The Corporation's net interest margin for 1995 was 6.63% or .29% higher than 
during 1994.  During 1995 prime rate averaged 8.83% as compared to the 
average prime rate during 1994 of 7.14%.  Since the Corporation is slightly 
asset rate sensitive, this worked in favor of improved net interest income 
during 1995 as compared to 1994.


Provision for Credit Losses

An allowance for credit losses is maintained at a level considered adequate 
to provide for losses that can be reasonably anticipated on loans, letters 
of credit, and commitments to extend credit.  The allowance is increased by 
provisions charged to expense and reduced by net charge-offs.  Management 
continually evaluates the economic climate, the performance of borrowers, 
and other conditions to determine the adequacy of the allowance.

The ratio of the allowance for credit losses to total loans as of December 
31, 1996 was 1.34%. Management considers the level of reserves adequate to 
provide for potential future losses.  Additional provisions of $650,000 were 
made during 1996 against net charge-offs of $285,000.

The ratio of the allowance for credit losses to total loans as of December 
31, 1995 was 1.51%.  Additional provisions of $330,000 were made during 1995 
against net charge-offs of $300,000.


Noninterest Income

Total noninterest income in 1996 of $1,346,000 was $210,000 greater than 
earned in 1995.  Income from service charges increased $116,000 between the 
respective periods and Other Income increased $170,000.

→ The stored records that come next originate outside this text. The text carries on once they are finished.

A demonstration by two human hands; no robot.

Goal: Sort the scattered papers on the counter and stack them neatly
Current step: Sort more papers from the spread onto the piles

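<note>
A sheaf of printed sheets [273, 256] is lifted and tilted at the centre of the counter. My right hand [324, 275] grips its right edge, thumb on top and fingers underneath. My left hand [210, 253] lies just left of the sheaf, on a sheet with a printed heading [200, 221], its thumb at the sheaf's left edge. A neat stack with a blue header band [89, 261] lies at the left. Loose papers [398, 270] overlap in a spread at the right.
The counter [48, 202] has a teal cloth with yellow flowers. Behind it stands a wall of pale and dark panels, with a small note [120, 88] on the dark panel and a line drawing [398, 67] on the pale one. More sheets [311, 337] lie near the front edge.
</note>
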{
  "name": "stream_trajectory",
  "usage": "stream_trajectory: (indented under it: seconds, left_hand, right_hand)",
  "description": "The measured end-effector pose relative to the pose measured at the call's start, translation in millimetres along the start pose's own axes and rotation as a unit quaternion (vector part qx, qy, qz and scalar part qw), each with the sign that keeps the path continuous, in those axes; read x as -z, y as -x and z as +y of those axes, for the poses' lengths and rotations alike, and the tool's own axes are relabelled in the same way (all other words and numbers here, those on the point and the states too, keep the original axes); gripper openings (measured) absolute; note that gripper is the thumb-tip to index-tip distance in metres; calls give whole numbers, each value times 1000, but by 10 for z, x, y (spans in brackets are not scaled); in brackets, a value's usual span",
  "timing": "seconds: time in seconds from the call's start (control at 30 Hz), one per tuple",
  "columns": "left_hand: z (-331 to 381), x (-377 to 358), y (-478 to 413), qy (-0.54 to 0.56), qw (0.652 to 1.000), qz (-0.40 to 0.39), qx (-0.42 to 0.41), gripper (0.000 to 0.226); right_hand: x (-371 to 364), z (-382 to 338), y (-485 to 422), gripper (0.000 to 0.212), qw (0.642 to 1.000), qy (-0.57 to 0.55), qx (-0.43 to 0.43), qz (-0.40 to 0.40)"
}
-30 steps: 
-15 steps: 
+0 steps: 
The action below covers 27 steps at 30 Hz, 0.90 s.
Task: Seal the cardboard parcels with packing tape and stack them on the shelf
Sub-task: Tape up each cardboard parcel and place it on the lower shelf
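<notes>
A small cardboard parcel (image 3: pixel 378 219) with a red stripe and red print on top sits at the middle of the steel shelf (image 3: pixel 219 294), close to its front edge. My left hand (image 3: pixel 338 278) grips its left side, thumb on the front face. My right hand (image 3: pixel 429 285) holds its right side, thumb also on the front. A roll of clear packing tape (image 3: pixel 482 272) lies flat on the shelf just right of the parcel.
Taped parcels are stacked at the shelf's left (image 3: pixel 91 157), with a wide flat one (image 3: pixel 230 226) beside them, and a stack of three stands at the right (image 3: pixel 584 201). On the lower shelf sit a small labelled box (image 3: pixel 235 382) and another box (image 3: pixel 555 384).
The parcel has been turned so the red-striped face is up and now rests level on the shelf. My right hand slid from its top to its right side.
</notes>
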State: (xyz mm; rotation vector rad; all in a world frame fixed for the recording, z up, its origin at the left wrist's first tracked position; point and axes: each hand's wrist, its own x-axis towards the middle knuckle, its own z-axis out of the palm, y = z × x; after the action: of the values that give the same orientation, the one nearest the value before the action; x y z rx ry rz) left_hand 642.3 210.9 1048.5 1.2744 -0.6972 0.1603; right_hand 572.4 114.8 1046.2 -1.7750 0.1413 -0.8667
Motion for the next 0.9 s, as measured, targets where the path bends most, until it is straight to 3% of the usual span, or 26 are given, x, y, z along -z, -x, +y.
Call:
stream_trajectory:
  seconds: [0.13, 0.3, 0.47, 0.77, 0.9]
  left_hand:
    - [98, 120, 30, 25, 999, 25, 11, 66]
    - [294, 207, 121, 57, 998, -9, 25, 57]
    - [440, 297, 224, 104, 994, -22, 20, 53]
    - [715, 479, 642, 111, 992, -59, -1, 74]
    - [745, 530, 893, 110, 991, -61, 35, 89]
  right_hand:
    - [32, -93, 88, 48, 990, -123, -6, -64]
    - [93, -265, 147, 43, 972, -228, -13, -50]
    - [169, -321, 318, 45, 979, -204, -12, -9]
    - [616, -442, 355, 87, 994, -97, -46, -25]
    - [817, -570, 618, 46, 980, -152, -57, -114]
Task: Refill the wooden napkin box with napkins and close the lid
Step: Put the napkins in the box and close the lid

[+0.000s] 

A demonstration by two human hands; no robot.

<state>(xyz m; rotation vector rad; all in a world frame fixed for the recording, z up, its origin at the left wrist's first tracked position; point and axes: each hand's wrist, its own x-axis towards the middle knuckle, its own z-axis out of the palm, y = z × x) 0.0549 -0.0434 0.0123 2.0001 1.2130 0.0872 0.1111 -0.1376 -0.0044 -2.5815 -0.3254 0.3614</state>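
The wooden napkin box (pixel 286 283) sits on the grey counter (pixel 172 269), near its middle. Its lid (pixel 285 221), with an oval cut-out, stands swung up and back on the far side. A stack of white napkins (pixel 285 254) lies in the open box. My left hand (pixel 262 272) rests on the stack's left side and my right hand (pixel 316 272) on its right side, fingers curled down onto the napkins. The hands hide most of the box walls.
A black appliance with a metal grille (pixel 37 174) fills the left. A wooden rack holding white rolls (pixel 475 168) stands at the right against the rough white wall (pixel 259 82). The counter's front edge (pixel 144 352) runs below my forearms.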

Total noninterest income in 1995 of $1,136,000 was $485,000 greater than 
earned in 1994 and included gains on the sale of SBA loans of $189,000.


Noninterest Expense

1996 vs 1995
Total noninterest expense in 1996 increased $880,000 over that of 1995.

Officer and Staff Salaries reflect an increase of $579,000 over that of 
1995. The increase between the two periods was partly related to salary and 
merit increases on existing staff and bonuses paid under incentive and 
performance plans and to staff number increases.  Due to growth and 
expansion in departments and branch offices, full time equivalent (FTE) 
averaged 71.5 as compared to 64.0 during 1995.

Total Occupancy Expense increased $32,000 between the respective periods.  
This is partly related to our new office in Fremont but also to increases in 
operating leases and costs on other office space based on terms contained in 
lease contracts.

Furniture Fixtures & Equipment expense increased $99,000 from the previous 
year, related primarily to additions and replacements of computer equipment.

Other Operating Expenses increased $170,000 in 1996 as compared to 1995. 
Most categories of operating expenses increased, reflecting the growth and 
expansion of the Corporation.  The exception was professional fees which 
decreased $31,000 from the prior year during which time additional 
consulting services had been utilized.

1995 vs 1994
Total noninterest expense in 1995 increased $577,000 over that of 1994.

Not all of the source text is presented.